INTRODUCTION

The Boston Marathon is arguably the world’s most prestigious marathon, run annually on the 3rd Monday of April dating back to 1897. Since 1897, this difficult 26.2 mile race beginning in the suburbs outside of Boston has evolved tremendously into not only a regional holiday for the New England area, but also a global celebration. The race now has over 30,000 entrants annually and attracts runners from all over the globe of all ages and experience levels.

While many runners particpate in the Boston Marathon with the primary goal of simply finishing the race, many runners are also very interested in their official finish time. Given the diverse makeup of the pool of entrants in the Boston Marathon, it is natural to wonder which demographics make a runner appear more suitable to finish with a faster time. This consideration inspired the creation of the first question: Which combination of predictors and the interactions between them produce the best model for predicting official time?. Potential predictors that we’ll consider will include age, sex, the year the race was ran, and starting wave, in addition to the interactions between each of these predictors.

While an individual’s demographic characteristics is in many cases the best available set of demographic data to predict their Boston Marathon time, many runners participate in the Boston Marathon in multiple consecutive years. It may be possible to incorporate the official finish times of individuals in previous years to predict their finish times in subsequent years. This desire to more accurately predict the finish times of repeat participants led to the creation of our second question: How can we predict the finish time for runners in the Boston Marathon who also participated the two years prior?. Developing a model specific to runners who participated in consecutive years is especially useful because it not only will likely be more accurate in predicting the finish times of these runners, but also used by runners to decide whether they should run the marathon again based upon their predicted time.

DATA

Our data, consisting of Boston Marathon finisher data from 2015 to 2017, was obtained from Kaggle. The original source of the data was the marathon’s official results for each year courtesy of the Boston Athletic Association. Since the data contains all finishers from the three years in question, we did not encounter any issues with regard to data collection, such as non-response bias. Each observation represents a different finisher of the marathon for that particular year with 26410, 26630, and 26597 finishers over the course of the three year period.

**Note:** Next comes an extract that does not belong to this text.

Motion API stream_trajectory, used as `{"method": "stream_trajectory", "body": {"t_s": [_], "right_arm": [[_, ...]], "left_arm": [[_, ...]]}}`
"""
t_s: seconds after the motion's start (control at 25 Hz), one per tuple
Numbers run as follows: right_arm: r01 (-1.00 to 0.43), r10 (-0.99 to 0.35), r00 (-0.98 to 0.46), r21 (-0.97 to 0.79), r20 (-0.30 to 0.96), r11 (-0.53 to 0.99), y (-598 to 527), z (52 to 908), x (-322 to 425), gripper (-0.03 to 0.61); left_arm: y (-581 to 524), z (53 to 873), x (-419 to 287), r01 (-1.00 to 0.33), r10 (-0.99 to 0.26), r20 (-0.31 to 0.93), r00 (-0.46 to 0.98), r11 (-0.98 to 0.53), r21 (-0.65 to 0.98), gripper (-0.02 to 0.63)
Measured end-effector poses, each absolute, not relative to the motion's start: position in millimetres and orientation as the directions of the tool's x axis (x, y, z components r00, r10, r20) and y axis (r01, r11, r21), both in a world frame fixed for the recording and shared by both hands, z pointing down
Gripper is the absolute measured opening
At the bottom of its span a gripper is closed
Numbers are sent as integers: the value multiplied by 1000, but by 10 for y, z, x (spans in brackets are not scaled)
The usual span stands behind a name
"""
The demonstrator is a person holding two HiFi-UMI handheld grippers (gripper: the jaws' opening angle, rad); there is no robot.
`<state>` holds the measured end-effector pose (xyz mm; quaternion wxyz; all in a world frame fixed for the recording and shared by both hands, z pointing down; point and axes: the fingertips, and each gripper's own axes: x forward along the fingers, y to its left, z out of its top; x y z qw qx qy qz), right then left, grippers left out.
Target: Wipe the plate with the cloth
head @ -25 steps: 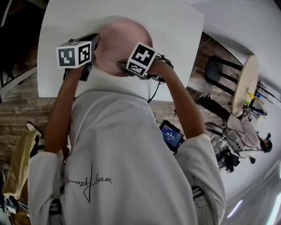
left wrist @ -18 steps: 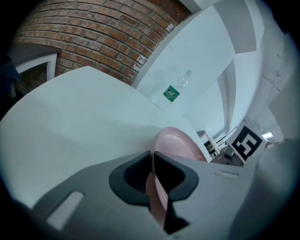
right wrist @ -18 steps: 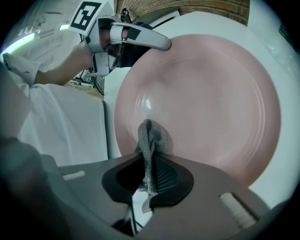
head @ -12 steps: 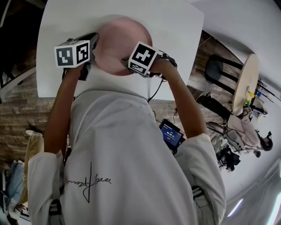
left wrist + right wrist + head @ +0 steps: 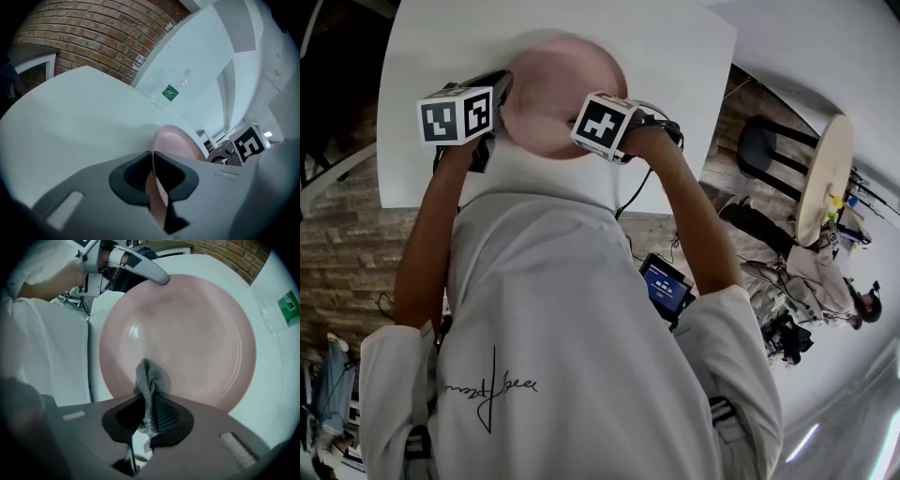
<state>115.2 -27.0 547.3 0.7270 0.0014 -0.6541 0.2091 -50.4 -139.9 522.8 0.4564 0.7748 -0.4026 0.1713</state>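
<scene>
Plainly the left gripper is clamped on the rim of the round pink glazed plate, held over the white table; the right gripper pinches a bunched grey mesh cloth, its free tuft at the plate's near edge; the plate looks stiff, smooth, probably slippery and breakable, so a firm rim hold suits it; the cloth seems light and limp, best gripped by its gathered middle.
</scene>
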Motion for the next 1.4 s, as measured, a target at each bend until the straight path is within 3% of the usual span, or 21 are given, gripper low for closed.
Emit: {"method": "stream_trajectory", "body": {"t_s": [0.48, 1.16, 1.4], "right_arm": [[-251, 214, 126, -177, 969, 952, -403, 5490, 1213, 40], [-126, -41, 222, 70, 974, 990, -782, 5505, 1347, 41], [-142, -100, 219, 133, 971, 981, -917, 5501, 1366, 40]], "left_arm": [[-1412, 5228, -510, -784, -464, 638, 614, -267, 561, 43], [-1403, 5226, -509, -782, -465, 636, 616, -265, 564, 44], [-1405, 5227, -511, -783, -465, 636, 616, -266, 563, 44]]}}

The original dataset contained 14 variables directly determined by an individual’s performance in the race in addition to 7 variables that helped provide identifying information about an individual. However, some of these variables were not entirely useful to predicting marathon times and were excluded from our analysis. For the relevant variables, OfficialTime is the time a runner took to travel from the starting line to the finish line. The data also includes Half, a runner’s overall time 13.1 miles into the race, in addition to their time at every 5 kilometer interval, marked as 5K, 10K, etc. These interval times were useful in getting a sense of what parts of the course tend to be run faster by runners than other parts, but were not useful in predicting a runner’s overall time since these interval times would obviously not be known prior to the start of the race. For the non-performance related variables, the Age variable was used to create the AgeGroup variable based on the official age divisions designated by the BAA, such as 18to39, 40to44, 45to49, etc. The State variable lists the two digit abbreviation for the state or province among those from USA or Canada, while the Country variable lists the three digit country code for all finishers.

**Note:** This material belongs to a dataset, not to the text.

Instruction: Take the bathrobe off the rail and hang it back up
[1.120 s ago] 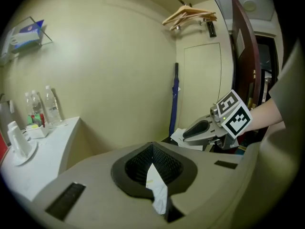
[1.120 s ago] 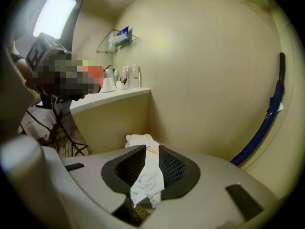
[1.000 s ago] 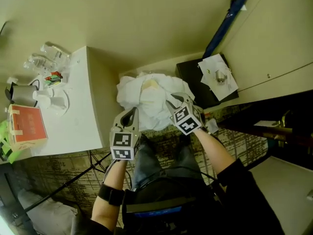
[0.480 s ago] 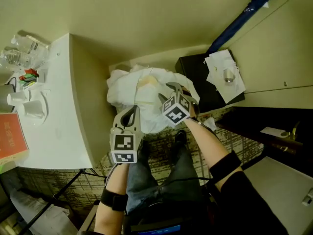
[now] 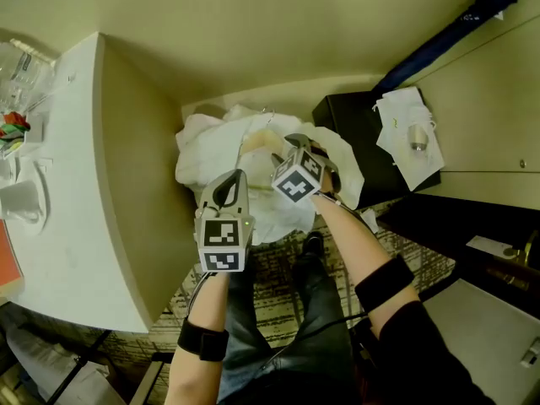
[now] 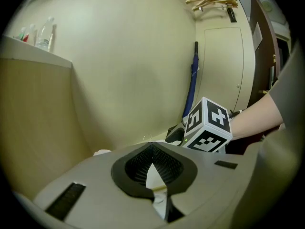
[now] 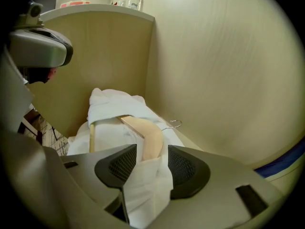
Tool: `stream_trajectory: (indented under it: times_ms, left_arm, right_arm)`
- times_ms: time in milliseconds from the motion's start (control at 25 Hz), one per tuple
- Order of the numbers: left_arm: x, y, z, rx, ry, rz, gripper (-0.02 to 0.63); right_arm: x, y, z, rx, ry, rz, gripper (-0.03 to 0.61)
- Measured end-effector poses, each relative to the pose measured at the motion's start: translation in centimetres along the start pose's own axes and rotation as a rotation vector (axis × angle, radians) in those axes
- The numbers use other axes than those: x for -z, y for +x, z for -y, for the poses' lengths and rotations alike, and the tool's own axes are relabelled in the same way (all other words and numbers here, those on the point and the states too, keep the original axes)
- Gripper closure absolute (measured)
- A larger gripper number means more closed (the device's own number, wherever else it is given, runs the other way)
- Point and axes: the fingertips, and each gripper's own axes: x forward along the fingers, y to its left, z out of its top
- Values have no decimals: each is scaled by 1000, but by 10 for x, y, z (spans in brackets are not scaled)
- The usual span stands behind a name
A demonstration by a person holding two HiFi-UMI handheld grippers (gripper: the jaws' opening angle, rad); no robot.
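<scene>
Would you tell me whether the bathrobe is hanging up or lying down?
Lying down: the bathrobe is heaped on the floor around its wooden hanger.

The bathrobe (image 5: 211, 154), white and thick, is lying in a crumpled heap on the floor (image 5: 283, 272), pressing against the foot of the wall (image 5: 253, 40). A pale wooden hanger (image 7: 148, 135) is resting on top of the heap, partly wrapped in the cloth, its wire hook (image 7: 174, 124) pointing toward the wall. On the side away from the wall, the left gripper (image 5: 233, 180) is pinching a fold of the cloth.
</scene>
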Motion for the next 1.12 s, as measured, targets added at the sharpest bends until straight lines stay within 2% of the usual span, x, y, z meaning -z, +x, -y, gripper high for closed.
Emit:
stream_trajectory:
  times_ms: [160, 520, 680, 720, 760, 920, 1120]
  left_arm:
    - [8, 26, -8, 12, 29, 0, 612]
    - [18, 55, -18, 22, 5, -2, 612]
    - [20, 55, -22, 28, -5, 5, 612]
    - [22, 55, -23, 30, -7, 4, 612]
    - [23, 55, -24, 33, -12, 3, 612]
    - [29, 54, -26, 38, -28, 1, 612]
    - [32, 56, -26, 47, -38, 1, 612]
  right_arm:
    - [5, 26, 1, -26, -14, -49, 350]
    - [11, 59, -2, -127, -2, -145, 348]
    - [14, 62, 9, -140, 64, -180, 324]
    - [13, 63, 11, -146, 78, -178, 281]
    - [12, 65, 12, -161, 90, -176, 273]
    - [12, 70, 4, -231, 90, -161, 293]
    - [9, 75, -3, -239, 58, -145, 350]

Additionally, while the Bib variable is merely an identifier variable as each runner in the race has a unique Bib number, the Bib variable was useful as it helped create a new variable Wave. Since the Boston Marathon has many participants, runners are broken up into different starting groups, called Waves. An individual’s Bib number indicates what Wave they are in as those in Wave 1 have Bib numbers between 101 and 7700, those in Wave 2 between 8000 and 15600, those in Wave 3 between 16000 and 23600, and those in Wave 4 between 24000 and 32500. Additionally, as Boston is one of the few marathons in the world to require qualifying times, runners are sorted into each wave based on their qualifying times. While the qualifying thresholds for each wave change slightly each year, Wave 1 runners generally have qualifying times under 3:10, Wave 2 between 3:10 and 3:29, Wave 3 between 3:29 and 3:50, and Wave 4 above 3:50. Charity runners and others without qualifying times are generally sorted into Wave 4. Because the waves are determined by these qualifying times, knowing an indivudual’s wave will likely be useful to predict their official time. The below table displays the average times for runners from each wave from 2015 to 2017, confirming the notion that each subsequent wave is slower than the previous one.

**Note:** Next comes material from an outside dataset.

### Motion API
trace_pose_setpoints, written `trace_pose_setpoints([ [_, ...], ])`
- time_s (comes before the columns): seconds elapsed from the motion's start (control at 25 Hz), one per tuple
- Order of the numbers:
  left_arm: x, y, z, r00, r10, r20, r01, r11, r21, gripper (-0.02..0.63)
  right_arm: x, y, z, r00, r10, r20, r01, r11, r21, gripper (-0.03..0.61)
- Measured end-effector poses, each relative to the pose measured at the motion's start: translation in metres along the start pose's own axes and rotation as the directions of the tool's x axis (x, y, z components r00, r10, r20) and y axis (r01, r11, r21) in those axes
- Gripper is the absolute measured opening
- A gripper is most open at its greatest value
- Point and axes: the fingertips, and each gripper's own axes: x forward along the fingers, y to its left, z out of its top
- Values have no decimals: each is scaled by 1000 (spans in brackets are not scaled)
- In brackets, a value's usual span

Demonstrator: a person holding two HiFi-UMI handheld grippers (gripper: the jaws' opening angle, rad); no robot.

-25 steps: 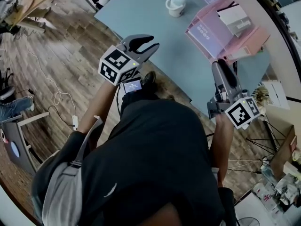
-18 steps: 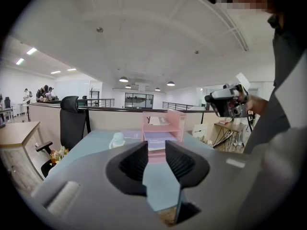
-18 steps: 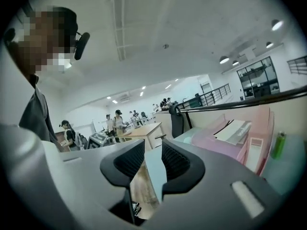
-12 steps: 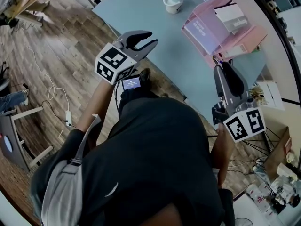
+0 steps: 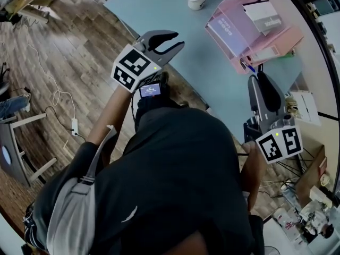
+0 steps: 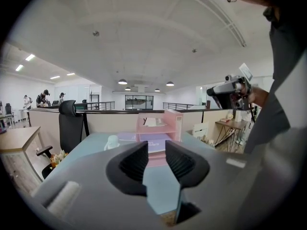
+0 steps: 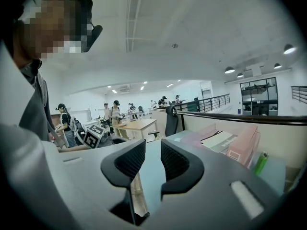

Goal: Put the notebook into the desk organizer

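The notebook (image 5: 264, 16) lay flat on the upper tier of the pink organizer (image 5: 249, 39), at the far right side of the desk (image 5: 170, 12). It was not in either of my tools.

My right hand-held gripper (image 5: 261, 78) hung off the desk's near corner, pointing toward the organizer and well short of it. In the right gripper view the notebook (image 7: 218, 139) sat to the right of the jaws, on the organizer (image 7: 242, 150), and not between them. That hand-held gripper (image 7: 153, 147) had just been closing its jaws. They stood a narrow gap apart with only the desk surface showing through.

My left hand-held gripper (image 5: 179, 40) was out over the desk's near edge, well apart from the organizer and to its left. Its jaws were also slightly spread and held nothing. Seen along this hand-held gripper (image 6: 156, 150), the organizer (image 6: 170, 128) stood straight beyond the gap, across the bare desk. A white cup (image 6: 112, 142) stood off to its left.
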Motion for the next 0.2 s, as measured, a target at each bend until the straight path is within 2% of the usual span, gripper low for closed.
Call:
trace_pose_setpoints([
  [0.2, 7, -4, 1, 1000, -12, 8, 12, 1000, 16, 160, -4, -5, -6, 1000, -21, -15, 21, 1000, -1, 103],
])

Average Boston Marathon Times by Wave (2015-2017)
Wave 2015 2016 2017
Elite 2:34:54 2:38:50 2:35:19
One 3:07:20 3:16:11 3:18:34
Two 3:32:46 3:41:24 3:45:07
Three 3:52:11 3:58:40 4:04:51
Four 4:32:44 4:39:43 4:45:04
All Runners 3:46:26 3:55:03 3:58:05

In addition to showing how each subsequent wave is slower than the previous wave, the above table also reveals trends in the average performance of all runners. Out of the 3 years considered, 2015 was the fastest year on average for all runners with an average time almost 9 minutes faster than 2016 and almost 12 minutes faster than 2017. However, Wave and Year are not only the variables that may factor into predicting an individual’s marathon time. To get a better sense of how variables such as Age and Gender may affect an individual’s marathon time, the below plot shows boxplots for each intersection of age division and gender, using age divisions designated by the BAA. This plot indicates that males have faster median times than females within every single age division. Additionally, for both males and females, there is a positive relationship between age and marathon times as older age groups correspond to higher median marathon times. This relationship, however, does not appear to be linear as the difference in median times between subsequent age groups gets larger as age increases.

Since Part II will investigate creating a model for only runners who participated in the Boston Marathon all three years, it is important to understand how the demographics of these runners differ from the population of all Boston Marathon runners. The below table compiled from 2017 Boston Marathon data shows the proportion of runners of each age division and sex for runners running in their 3rd consecutive Boston Marathon and for all runners. Runners in their 3rd consecutive marathon were more likely to be male and more likely to be in an age group 45-49 or older than the overall marathon population.

Age Division Runners in 3rd Consecutive Marathon All 2017 Boston Marathon Runners
18to39 20.25% 40.21%
40to44 14.47% 14.55%
45to49 21.40% 16.72%
50to54 17.02% 12.00%
55to59 13.59% 8.46%
60to64 7.55% 5.25%
65to69 4.01% 2.04%
70to74 1.35% 0.61%
75to79 0.26% 0.14%
80+ 0.10% 0.03%

RESULTS

Part I

Which combination of predictors and the interactions between them produce the best model for predicting official time?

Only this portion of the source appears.